REQUIRED ACTION:
Could you copy out all of the entries exactly?
*** DATASET EXCERPTS Section Begins ***
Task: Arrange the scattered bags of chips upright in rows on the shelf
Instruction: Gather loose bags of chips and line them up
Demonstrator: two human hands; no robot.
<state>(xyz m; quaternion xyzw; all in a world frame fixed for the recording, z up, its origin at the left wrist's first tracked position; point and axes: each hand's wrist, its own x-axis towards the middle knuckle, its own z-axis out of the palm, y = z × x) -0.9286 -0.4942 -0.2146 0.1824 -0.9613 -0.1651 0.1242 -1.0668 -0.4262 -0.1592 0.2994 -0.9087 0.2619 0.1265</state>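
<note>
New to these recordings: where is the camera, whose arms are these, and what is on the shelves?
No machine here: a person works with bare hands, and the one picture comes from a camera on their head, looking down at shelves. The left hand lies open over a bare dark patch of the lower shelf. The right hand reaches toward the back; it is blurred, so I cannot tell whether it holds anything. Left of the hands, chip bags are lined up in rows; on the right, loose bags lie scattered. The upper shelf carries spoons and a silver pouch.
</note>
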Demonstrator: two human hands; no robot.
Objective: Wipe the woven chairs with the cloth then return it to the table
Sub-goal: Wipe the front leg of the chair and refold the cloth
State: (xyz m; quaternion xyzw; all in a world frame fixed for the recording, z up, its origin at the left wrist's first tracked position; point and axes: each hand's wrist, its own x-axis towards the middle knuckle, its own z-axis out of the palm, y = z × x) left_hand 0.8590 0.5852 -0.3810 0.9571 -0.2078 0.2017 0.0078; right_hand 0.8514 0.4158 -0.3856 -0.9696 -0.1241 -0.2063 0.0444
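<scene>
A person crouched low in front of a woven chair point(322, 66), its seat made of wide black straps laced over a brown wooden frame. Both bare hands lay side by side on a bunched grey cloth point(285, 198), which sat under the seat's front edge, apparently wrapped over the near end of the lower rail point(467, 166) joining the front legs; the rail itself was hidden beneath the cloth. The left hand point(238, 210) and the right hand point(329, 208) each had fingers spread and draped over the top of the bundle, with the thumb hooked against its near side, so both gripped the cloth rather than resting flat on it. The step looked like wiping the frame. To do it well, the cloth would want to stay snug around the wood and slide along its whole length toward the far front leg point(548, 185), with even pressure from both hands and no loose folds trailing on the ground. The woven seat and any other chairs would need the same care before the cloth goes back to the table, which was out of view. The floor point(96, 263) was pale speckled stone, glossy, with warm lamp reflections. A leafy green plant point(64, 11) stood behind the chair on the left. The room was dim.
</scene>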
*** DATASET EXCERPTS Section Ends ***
RESPONSE TO THIS TASK:
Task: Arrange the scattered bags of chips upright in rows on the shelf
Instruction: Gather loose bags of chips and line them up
Demonstrator: two human hands; no robot.
<state>(xyz m; quaternion xyzw; all in a world frame fixed for the recording, z up, its origin at the left wrist's first tracked position; point and axes: each hand's wrist, its own x-axis towards the middle knuckle, its own z-axis out of the palm, y = z × x) -0.9286 -0.4942 -0.2146 0.1824 -0.9613 -0.1651 0.1242 -1.0668 -0.4262 -0.1592 0.2994 -0.9087 0.2619 0.1265</state>
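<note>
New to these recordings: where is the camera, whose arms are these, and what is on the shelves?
No machine here: a person works with bare hands, and the one picture comes from a camera on their head, looking down at shelves. The left hand lies open over a bare dark patch of the lower shelf. The right hand reaches toward the back; it is blurred, so I cannot tell whether it holds anything. Left of the hands, chip bags are lined up in rows; on the right, loose bags lie scattered. The upper shelf carries spoons and a silver pouch.
</note>
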Demonstrator: two human hands; no robot.
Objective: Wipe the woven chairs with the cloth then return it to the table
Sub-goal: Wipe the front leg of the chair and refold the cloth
State: (xyz m; quaternion xyzw; all in a world frame fixed for the recording, z up, its origin at the left wrist's first tracked position; point and axes: each hand's wrist, its own x-axis towards the middle knuckle, its own z-axis out of the palm, y = z × x) left_hand 0.8590 0.5852 -0.3810 0.9571 -0.2078 0.2017 0.0078; right_hand 0.8514 0.4158 -0.3856 -0.9696 -0.1241 -0.2063 0.0444
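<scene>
A person crouched low in front of a woven chair point(322, 66), its seat made of wide black straps laced over a brown wooden frame. Both bare hands lay side by side on a bunched grey cloth point(285, 198), which sat under the seat's front edge, apparently wrapped over the near end of the lower rail point(467, 166) joining the front legs; the rail itself was hidden beneath the cloth. The left hand point(238, 210) and the right hand point(329, 208) each had fingers spread and draped over the top of the bundle, with the thumb hooked against its near side, so both gripped the cloth rather than resting flat on it. The step looked like wiping the frame. To do it well, the cloth would want to stay snug around the wood and slide along its whole length toward the far front leg point(548, 185), with even pressure from both hands and no loose folds trailing on the ground. The woven seat and any other chairs would need the same care before the cloth goes back to the table, which was out of view. The floor point(96, 263) was pale speckled stone, glossy, with warm lamp reflections. A leafy green plant point(64, 11) stood behind the chair on the left. The room was dim.
</scene>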

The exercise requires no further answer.